Reach out. Sure, you hate Face Time when you have not showered in 4 days and have chip grease on your shirt… BUT – if you are actually prioritizing your general appearance and cleanliness more then it really isn’t so daunting. SEEING someone DOES make a difference. Try hosting a “BYOBG” (Bring Your Own Baked Good) Zoom date with several of your friends. Ask your sibling to go running with you at a nearby trail. Take your dog out on a walk at a public park and watch people from a distance.
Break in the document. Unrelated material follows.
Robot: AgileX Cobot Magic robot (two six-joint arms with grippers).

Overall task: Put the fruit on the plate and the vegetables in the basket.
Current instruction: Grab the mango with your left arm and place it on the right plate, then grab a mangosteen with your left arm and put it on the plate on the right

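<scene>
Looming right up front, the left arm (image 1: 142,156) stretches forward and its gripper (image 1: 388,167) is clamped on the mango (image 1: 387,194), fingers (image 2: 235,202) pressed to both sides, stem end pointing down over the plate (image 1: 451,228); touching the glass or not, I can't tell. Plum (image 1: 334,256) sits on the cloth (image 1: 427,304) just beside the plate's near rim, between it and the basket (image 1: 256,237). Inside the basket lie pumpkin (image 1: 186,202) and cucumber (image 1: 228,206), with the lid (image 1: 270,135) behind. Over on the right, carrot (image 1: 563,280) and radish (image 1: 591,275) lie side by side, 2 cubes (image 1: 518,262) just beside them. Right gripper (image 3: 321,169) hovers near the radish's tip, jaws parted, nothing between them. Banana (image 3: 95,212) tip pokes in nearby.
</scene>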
Any little bit helps keep you from feeling so cut off.

Life is bigger than 2020. Fight for it.

And for the love of all that is chocolatey… don’t forget to VOTE.

2 comments

  1. I loved your email post. Really touched a familiar spot inside of me. SO, have decided I need to clear up my creative space. The task feels like a mountainous one but I’m going to sit down and make a list of what needs doing to get this achieved and even if I only tick off one thing each day, I will get there! Thank you for your inspiring post. I’m on it!

  2. Amen! You say much of what I have been feeling this year, except that my daughters are somehow a decade+ past seven already and no longer bound out of bed (and I am the one who wakes at dawn!). It’s so difficult to *not* compare oneself to people online, to how wonderful and productive and creative and beautiful their lives are even in the midst of a terrible pandemic. And sometimes it’s even more difficult to remind oneself that those lives are edited! — we aren’t seeing the burned bread, the quilt blocks in the wastebasket, the rooms *behind* the photographer with six months of dust, the sleepless nights of worrying about work furloughs. Why do we keep forgetting that?!

    I am now going to call cleaning my desk “playing archaeologist” because that sounds miles more fun — thanks!

    Enjoy your daughter’s sevenness! The days are long, but the years are short.